Disclaimer: renderings of individual textures are interspersed throughout this article. Please note, however, that at a food opera event, none of these would be heard in isolation, but they would merge in space with twenty-five other textures at various stages of deployment to create a dense, rich soundscape.

Space and Massively Multichannel Sound

Pam Joy and Margaret Experiencing Food Opera

Diners enjoying Chicken Galantine au Foin, Lions Mane Mushrooms, White Sage Peach Confit, Broccoli Leaf and Rhode Island White Flint Corn Flour Polenta, Charred Eggplant, Snow Bok Choy, and Cherry Tomatoes in Tomato Honey with corresponding music. (Note the placement of the speakers on the table.) Photo by Jutta Friedrichs.

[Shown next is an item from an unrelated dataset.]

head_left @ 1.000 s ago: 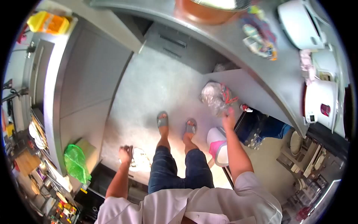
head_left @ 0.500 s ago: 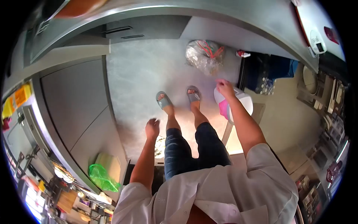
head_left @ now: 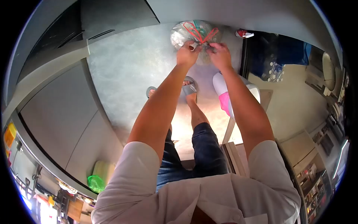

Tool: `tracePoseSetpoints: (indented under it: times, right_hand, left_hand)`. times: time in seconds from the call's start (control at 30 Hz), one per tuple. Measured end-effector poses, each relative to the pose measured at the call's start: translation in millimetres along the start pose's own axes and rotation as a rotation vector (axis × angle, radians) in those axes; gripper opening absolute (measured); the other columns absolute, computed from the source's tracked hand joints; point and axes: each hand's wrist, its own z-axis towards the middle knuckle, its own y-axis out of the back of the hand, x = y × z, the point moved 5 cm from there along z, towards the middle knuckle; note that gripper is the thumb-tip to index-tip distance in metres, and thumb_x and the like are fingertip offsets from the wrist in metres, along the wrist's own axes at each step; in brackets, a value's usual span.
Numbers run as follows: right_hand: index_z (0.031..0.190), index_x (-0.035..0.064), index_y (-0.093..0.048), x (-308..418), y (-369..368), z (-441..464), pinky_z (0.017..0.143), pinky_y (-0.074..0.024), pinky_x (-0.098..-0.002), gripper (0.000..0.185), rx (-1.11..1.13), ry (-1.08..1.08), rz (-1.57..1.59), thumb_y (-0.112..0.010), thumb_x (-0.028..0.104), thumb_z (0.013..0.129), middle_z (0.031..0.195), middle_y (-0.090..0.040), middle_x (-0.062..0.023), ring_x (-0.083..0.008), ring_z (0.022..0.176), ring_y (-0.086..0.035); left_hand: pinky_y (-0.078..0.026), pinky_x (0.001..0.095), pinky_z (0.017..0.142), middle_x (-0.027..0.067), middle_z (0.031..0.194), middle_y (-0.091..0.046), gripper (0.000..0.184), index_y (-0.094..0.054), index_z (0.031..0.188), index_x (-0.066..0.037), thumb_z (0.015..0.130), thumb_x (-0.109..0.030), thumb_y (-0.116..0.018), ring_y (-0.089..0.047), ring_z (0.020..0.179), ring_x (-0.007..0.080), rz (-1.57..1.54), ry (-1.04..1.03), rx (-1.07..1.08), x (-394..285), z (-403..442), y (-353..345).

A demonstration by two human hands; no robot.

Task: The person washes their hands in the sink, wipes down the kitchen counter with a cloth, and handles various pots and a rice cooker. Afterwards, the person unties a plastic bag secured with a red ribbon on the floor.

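Observation:
A clear, full plastic bag (head_left: 181,36) with a red drawstring (head_left: 201,36) sits on the floor (head_left: 126,56) near the top centre. My left hand (head_left: 188,54) is closed at the left side of the bag's gathered top, just below the red loops. On the right side of that same gathered part, my right hand (head_left: 220,56) has its fingers pinched together on the plastic. The two hands are close, with a small gap between them. A white bin (head_left: 220,85) with a pink liner (head_left: 224,102) stands below my right hand, partly hidden by my forearm.
Grey cabinets (head_left: 59,112) run along the left, with a green bag (head_left: 96,183) low beside them. A red and white object (head_left: 244,34) and dark blue cloth (head_left: 261,52) lie at the upper right. My sandalled foot (head_left: 189,86) is below the bag.
Both hands have reached forward to the plastic bag and closed on its top. My left hand came up from the lower left, while my right moved away from above the bin.

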Motion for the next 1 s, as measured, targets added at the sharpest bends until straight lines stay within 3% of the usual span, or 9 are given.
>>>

An overriding goal throughout this project is to respect the integrity and the history of the experience of communal dining: the focus is at the table, not on a stage situated elsewhere in the dining environment. Diners are free to converse during the event. To quote Brian Eno, the music should be “as interesting as it is ignorable,” a statement that also parallels chef Jason Bond’s observation of the manner in which people enjoy his food. The sound is there to enhance and supplement the meal, not to supersede or distract from it. In our conception of food opera, the very physical presence of a live performer alters the calculus of the dining experience to an unacceptable degree; this is why we rely on recorded sound for our event. (However, because the sound is being deployed in real time, it exists, as all video game soundtracks do, somewhere between recording and performance. The combination of video game music techniques and multichannel sound diffusion are the technologies that enable food opera as we define it to exist.)

In our second and third events at Bondir restaurant, each diner has a dedicated speaker through which she or he hears the accompaniment to her or his meal. The small speaker, about 3 inches in diameter, takes the place of a traditional table centerpiece (e.g., a vase of flowers) and rests in a small speaker stand designed by Jutta Friedrichs, which allows two speakers pointed in opposite directions to be directed at two diners facing each other. Bondir seats twenty-six diners, so twenty-six channels of sound are deployed simultaneously to individual diners throughout the restaurant. Six additional speakers (four around the perimeter of the room plus two custom hemisphere speakers, designed by Stephan Moore, positioned on stands in the middle of the room) play a slowly evolving low frequency drone that provides a harmonic context for the musical textures of each diner’s discrete accompaniment.

We do not use any particularly focused or directional speaker technology, and in fact, it is not particularly desirable for our planned experience. Sounds from nearby speakers will naturally blend together, providing a rich field of music, in effect transforming the entire restaurant into a generative sound installation. At our second and third events, diners could make reservations anytime between 5pm and 9:30pm, such that, at any given time, different people in the restaurant would be at different points in their meals; this is why the harmonic and rhythmic coordination described above is particularly important. The overall form of the piece is an aggregate of every table’s individual dining trajectory, which results in an emergent foreshadowing and recapitulation as other diners in the restaurant order the same dishes at different times.

Mimesis and Abstraction

The primary sound sources in our first three events are traditional, acoustic musical instruments: flute, clarinet, bassoon, viola, cello, accordion, a tourist nyatiti from Kenya, a Chinese hulusi, and miscellaneous percussion. This may seem an unnecessary restriction, as the sound is played through speakers, allowing any electroacoustic sound to be employed. We used traditional musical instrument sounds to create an association with the alchemy of cooking: recognizable physical materials are juxtaposed, manipulated, and transformed to an aesthetic end. The sample manipulations we employ are fairly straightforward (e.g., splicing, transposing, applying amplitude envelopes), so that the acoustic source material remains clear.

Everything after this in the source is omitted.